Import Data
This topic explains how to import data into your Relyt vector database.
Prerequisites
-
At least one DW service unit for vectors is available in the environment.
-
You have obtained the username and password to log in to the DW service unit for vectors.
Prepare test data
In this topic, we use the following dataset as the test data:
https://commontestdata.ks3-cn-beijing.ksyuncs.com/quickstart/glove-25-angular-train.csv
You can download the test dataset directly from the link above or by using one of the following command-line options:
- wget
- curl
wget https://commontestdata.ks3-cn-beijing.ksyuncs.com/quickstart/glove-25-angular-train.csv
curl -O https://commontestdata.ks3-cn-beijing.ksyuncs.com/quickstart/glove-25-angular-train.csv
The structure of the table is as follows:
Field | Data Type | Description |
---|---|---|
id | varchar | The unique identifier. |
vector | float16[] | The characteristics vectors. |
post_publish_time | timestamp | The vector update time. |
Step 1. Create a database, table, and index
Relyt allows you to create databases, tables, and indexes through the console or using other compatible client tools. If using client tools like psql
, ensure you are connected to the Relyt database.
- Console
- Client tools
1. Create a database
-
Sign in to the console of the target DW service unit for vectors.
-
In the left sidebar, select Databases and click + Database in the upper-right corner.
-
Enter the database name and optionally the description.
In this example, the database name is
testdb
.
2. Create a schema and table
-
In the left pane, select testdb, click + Schema, and enter the schema name and optional description.

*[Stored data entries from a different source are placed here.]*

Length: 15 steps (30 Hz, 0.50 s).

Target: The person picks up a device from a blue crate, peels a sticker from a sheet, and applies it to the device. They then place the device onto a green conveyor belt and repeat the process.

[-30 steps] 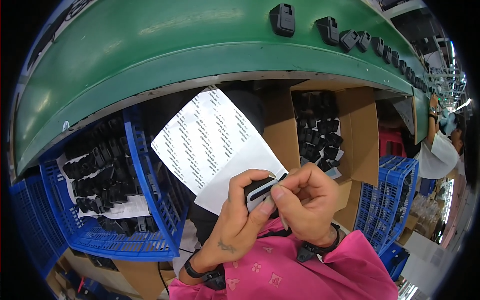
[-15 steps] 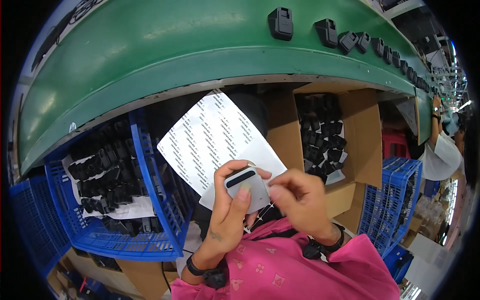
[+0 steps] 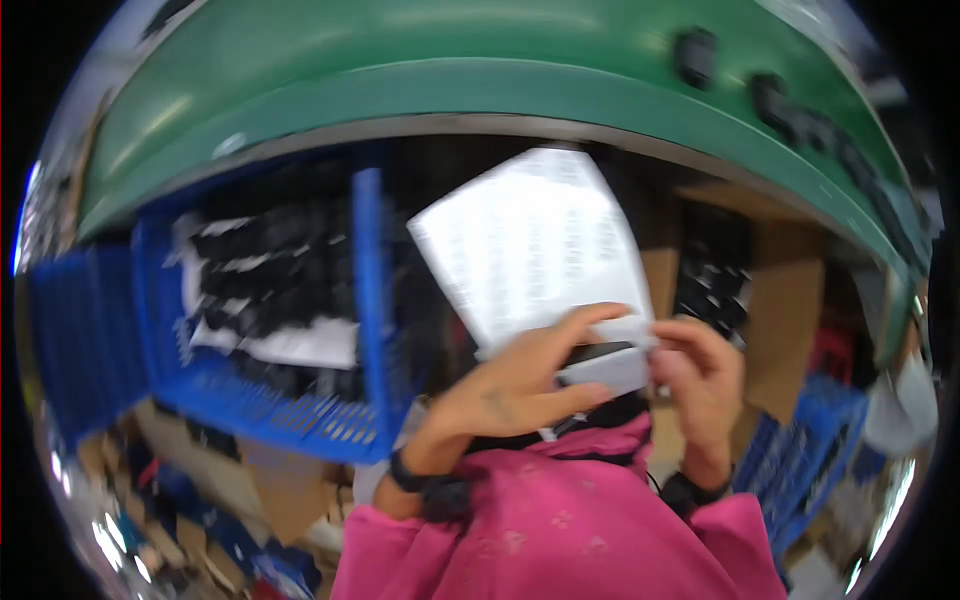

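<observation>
My left hand (image 3: pixel 505 385) is wrapped round a small light grey, flat device (image 3: pixel 610 370) with a black strip across its face. The thumb lies along the near side and the fingers pass over the far side. At the device's right edge, the thumb and fingertips of my right hand (image 3: pixel 705 380) are pinched together. What they hold, if anything, is blurred and hidden. Just beyond both hands lies a white sheet (image 3: pixel 535 240) with rows of dark print, its near edge partly behind my fingers.
A blue crate (image 3: pixel 370 300) holding black parts and white paper stands to the left. On the right is a cardboard box (image 3: pixel 790 310) with more black parts, beside another blue crate (image 3: pixel 805 450). The green bench (image 3: pixel 430 90) spans the far side, bearing several black blocks (image 3: pixel 695 57).
The whole view has swung, and the picture is now smeared. The device has tilted in my left hand, and my right hand's fingers have come up against its right edge.
</observation>
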### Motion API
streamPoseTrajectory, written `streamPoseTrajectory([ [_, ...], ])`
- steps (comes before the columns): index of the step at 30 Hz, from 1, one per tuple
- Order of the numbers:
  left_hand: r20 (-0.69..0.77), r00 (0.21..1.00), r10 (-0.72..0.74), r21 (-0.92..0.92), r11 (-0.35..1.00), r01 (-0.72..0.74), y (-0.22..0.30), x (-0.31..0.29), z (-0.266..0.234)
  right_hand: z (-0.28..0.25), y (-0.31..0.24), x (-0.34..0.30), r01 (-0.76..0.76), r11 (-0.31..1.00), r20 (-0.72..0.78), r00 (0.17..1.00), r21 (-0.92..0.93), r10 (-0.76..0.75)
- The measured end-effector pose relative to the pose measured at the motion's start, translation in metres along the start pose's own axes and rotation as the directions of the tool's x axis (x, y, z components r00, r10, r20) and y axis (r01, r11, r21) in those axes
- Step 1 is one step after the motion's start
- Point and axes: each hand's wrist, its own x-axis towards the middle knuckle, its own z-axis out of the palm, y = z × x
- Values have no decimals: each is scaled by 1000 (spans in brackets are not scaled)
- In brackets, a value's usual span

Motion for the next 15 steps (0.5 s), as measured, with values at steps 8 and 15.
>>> streamPoseTrajectory([
  [8, -623, 752, 215, 379, 924, 50, -32, -107, -41, -6, 52, -16, -12, 990, -24, 1000, -142, 9],
  [15, -835, 535, 127, 411, 791, 453, -81, -166, -102, 2, 51, -8, -10, 983, 3, 1000, -182, 11],
])
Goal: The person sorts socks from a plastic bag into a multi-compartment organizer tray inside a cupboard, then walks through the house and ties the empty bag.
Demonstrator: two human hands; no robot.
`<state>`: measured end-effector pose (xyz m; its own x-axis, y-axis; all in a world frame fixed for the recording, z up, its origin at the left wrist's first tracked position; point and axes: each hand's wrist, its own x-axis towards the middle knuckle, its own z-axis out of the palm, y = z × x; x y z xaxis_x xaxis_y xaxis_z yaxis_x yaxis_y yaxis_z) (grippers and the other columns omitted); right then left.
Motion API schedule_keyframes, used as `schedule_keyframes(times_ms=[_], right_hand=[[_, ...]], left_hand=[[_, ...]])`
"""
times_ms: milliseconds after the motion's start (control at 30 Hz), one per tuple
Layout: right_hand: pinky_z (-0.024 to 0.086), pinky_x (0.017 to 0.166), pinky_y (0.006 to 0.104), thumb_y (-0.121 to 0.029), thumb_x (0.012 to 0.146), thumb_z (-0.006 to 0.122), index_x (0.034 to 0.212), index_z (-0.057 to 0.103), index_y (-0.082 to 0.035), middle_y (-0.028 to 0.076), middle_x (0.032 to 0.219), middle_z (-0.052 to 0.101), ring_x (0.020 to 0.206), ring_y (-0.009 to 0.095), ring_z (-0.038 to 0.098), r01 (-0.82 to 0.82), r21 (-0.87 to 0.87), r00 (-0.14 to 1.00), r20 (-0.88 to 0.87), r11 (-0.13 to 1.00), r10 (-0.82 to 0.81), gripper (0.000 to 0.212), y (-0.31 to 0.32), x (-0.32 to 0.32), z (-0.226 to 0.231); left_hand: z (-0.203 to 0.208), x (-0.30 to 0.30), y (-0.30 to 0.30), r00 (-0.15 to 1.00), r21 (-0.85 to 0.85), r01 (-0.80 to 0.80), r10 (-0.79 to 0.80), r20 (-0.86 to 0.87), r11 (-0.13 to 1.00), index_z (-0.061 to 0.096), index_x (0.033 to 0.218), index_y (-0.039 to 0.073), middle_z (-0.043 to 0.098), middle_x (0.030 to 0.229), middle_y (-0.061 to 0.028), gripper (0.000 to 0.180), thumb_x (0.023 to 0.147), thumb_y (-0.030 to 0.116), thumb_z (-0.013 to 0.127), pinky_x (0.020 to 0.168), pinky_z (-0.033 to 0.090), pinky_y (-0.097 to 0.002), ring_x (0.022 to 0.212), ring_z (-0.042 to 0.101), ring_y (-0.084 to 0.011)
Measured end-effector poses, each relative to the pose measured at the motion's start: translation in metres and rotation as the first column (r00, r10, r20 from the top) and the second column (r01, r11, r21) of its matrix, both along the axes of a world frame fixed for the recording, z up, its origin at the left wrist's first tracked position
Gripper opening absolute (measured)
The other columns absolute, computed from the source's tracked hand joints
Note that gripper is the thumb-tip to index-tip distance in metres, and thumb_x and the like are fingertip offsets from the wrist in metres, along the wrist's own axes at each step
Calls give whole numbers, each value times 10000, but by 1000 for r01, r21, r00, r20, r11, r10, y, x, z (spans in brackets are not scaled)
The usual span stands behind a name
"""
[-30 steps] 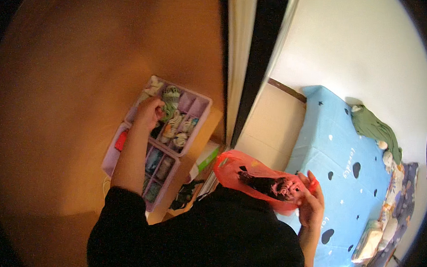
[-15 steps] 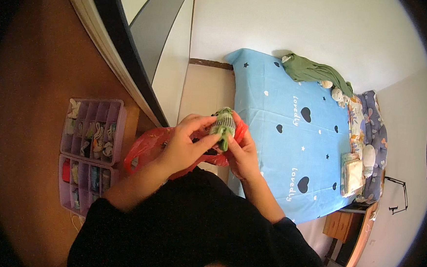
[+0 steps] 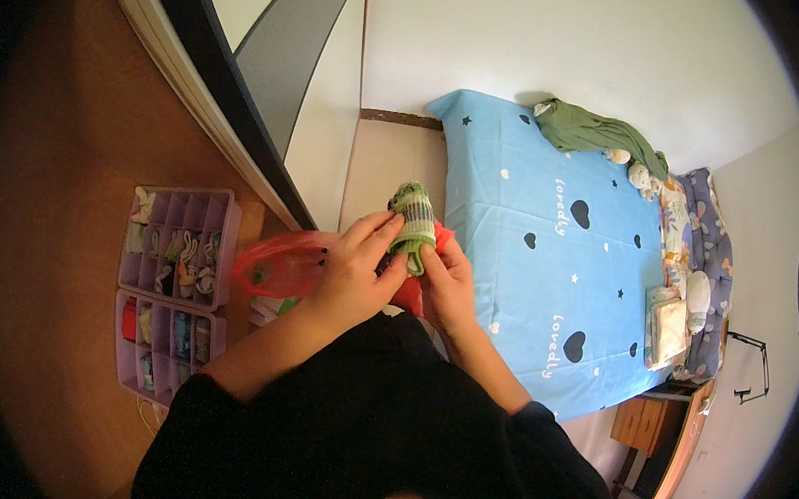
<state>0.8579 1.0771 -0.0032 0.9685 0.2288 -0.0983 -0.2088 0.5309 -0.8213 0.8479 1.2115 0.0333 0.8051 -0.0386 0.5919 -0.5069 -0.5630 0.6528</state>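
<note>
Between my two hands, in front of my chest, is a green-and-white striped sock (image 3: 413, 216), bunched or rolled up with its loose green end toward me. My left hand (image 3: 351, 263) pinches its left side, thumb and fingers closed on the fabric. My right hand (image 3: 447, 285) grips the lower right part, thumb pressed against the green end. Below and behind the hands hangs a thin red plastic bag (image 3: 273, 266), with red also showing beside my right fingers. How the bag is held is hidden by my hands.
Two purple divided boxes (image 3: 227, 244) (image 3: 125, 361) stand at the left on a brown surface, holding small folded items and cables. A bed with a blue sheet (image 3: 544, 277) fills the right. A sliding-door wardrobe (image 3: 320, 135) rises ahead on the left; a wooden desk (image 3: 675, 458) is at lower right.
The sock has tilted and now stands more upright, slightly further left, with more of its striped part showing. The red bag's left part has shifted and looks more gathered.
</note>
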Motion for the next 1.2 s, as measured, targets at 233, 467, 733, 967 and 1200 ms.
schedule_keyframes(times_ms=[233,467,733,967,1200], right_hand=[[415,746,224,-92,837,495,968,545,-18,28,867,575,829,92,519,68,28,998,-16,997,-68,158,-15,-1,-25],[437,788,369,-222,861,408,947,524,-21,109,904,583,874,243,554,49,544,924,-343,837,169,247,-26,5,12],[408,823,313,-121,813,524,1096,434,-22,99,1027,540,927,182,531,-109,416,967,-165,903,193,313,-24,3,10],[392,854,335,-86,795,526,1133,434,-59,98,1059,530,984,205,513,-119,388,989,-32,914,142,351,-35,1,10],[469,717,369,-122,831,478,1150,430,-67,136,996,547,874,263,556,-51,317,998,-26,947,62,327,-39,7,6]], left_hand=[[-11,14,0,998,25,-8,9,-69,1000,543,922,-56,572,800,-180,268,664,0,503,635,458,-383,720,557,-341],[-25,10,-2,639,-774,179,-670,-378,607,541,964,-12,596,870,-126,216,775,84,496,665,492,-297,731,594,-198],[-37,20,5,445,-902,-427,-882,-153,-59,565,899,31,590,886,-72,191,822,163,451,727,460,-276,799,568,-185],[-25,31,47,740,-937,-350,-609,-285,13,549,850,54,583,813,-66,202,849,206,416,692,456,-302,765,561,-178],[-10,29,83,782,-956,-240,-617,-88,-168,522,1021,1,591,843,-119,277,861,178,380,724,472,-364,781,575,-232]])
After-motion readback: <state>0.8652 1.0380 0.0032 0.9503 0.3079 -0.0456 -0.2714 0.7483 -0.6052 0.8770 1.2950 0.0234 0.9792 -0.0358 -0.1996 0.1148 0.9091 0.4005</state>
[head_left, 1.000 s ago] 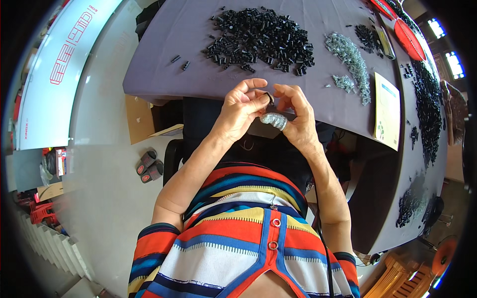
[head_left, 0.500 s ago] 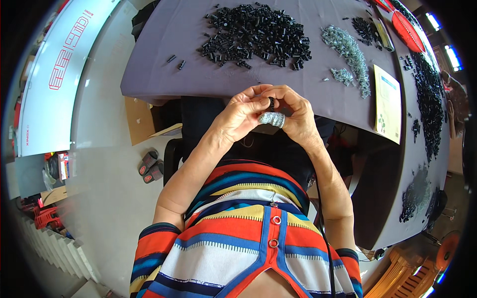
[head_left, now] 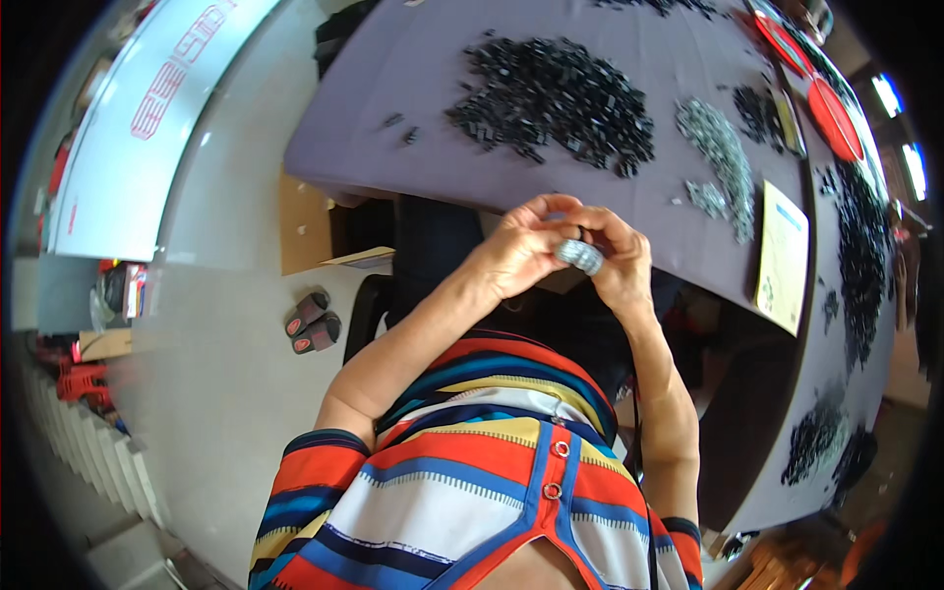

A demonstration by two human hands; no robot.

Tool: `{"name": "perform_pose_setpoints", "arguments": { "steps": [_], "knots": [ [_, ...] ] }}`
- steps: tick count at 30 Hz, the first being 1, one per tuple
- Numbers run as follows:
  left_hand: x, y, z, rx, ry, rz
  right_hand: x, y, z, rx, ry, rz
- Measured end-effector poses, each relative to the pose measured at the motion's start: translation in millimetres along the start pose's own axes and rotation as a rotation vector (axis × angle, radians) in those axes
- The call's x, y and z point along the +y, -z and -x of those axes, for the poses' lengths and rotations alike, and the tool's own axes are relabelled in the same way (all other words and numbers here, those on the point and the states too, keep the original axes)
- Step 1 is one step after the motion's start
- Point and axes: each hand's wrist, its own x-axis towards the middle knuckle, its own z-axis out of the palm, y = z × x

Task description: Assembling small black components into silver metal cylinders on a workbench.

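**Both hands together on one small dark piece, off near table edge**

Left hand (head_left: 521,251): pinching a small black piece (head_left: 584,235) between the fingertips. Right hand (head_left: 621,267): fingers curled in against it, silver-grey ribbed wrap (head_left: 579,257) on the thumb; blur, can't tell if it grips too. Piece sits between the hands, in front of the torso. On the purple-grey cloth-covered table (head_left: 344,123): big heap of short black pieces (head_left: 553,103), heap of small clear pieces (head_left: 726,157) right of it, pale-yellow flat booklet (head_left: 784,258) nearer.
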Motion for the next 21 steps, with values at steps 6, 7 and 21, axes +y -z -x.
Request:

In this example, the schema name is
vector_test
. -
Navigate to the
vector_test
schema, and click + Create > Table. -
In the opened workbook, enter the
CREATE TABLE
statement.CREATE TABLE test_tbl
(
id VARCHAR,
vector vecf16(25),
post_publish_time TIMESTAMP
)
DISTRIBUTED BY(id); -
Select the
CREATE TABLE
statement and click the Run button in the upper-right corner.
3. Index the table
-
In the left sidebar, select Workbooks, then click + Workbook.
-
In the upper-left corner of the SQL editor, set the database to
testdb
and the schema tovector_test
. -
In the SQL editor, enter the following SQL statements:
-- Modify the storage format of the vector column to PLAIN
ALTER TABLE vector_test.test_tbl ALTER COLUMN vector SET STORAGE PLAIN;
-- Create a vector index
CREATE INDEX test_vector_idx ON vector_test.test_tbl USING vectors (vector vecf16_l2_ops); -
Select the statements and click Run in the upper-right corner.
-
Run the following commands to create a database named
testdb
and then connect to it:-- Create a database named testdb
CREATE DATABASE testdb;
-- Connect to the database
\c testdbFor more information on the
CREATE DATABASE
command, refer to CREATE TABLE. -
Run the following commands to create a schema named
vector_test
and a table namedtest_tbl
:CREATE SCHEMA IF NOT EXISTS vector_test;
CREATE TABLE test_tbl
(
id VARCHAR,
vector vecf16(25),
post_publish_time TIMESTAMP
)
DISTRIBUTED BY(id); -
Run the following commands to index the
test_tbl
table:-- Change the storage format of the vector column to PLAIN
ALTER TABLE vector_test.test_tbl ALTER COLUMN vector SET STORAGE PLAIN;
-- Create a vector index
CREATE INDEX test_vector_idx ON vector_test.test_tbl USING vectors (vector vecf16_l2_ops);
Step 2. Import data
This example uses the \copy
command in psql
.
-
Ensure
psql
is connected to the Relyt database. -
Run the following command:
\copy test_tbl from '/<save_directory>/glove-25-angular-train.csv' WITH CSV DELIMITER '|';
Replace
<save_directory>
with the actual directory path where the test data is stored. For example, if the test data is downloaded to the/home
directory, the path is/home/glove-25-angular-train.csv
.Once the data import is complete, the system will display
COPY 295879
, confirming that 295,879 records have been successfully copied.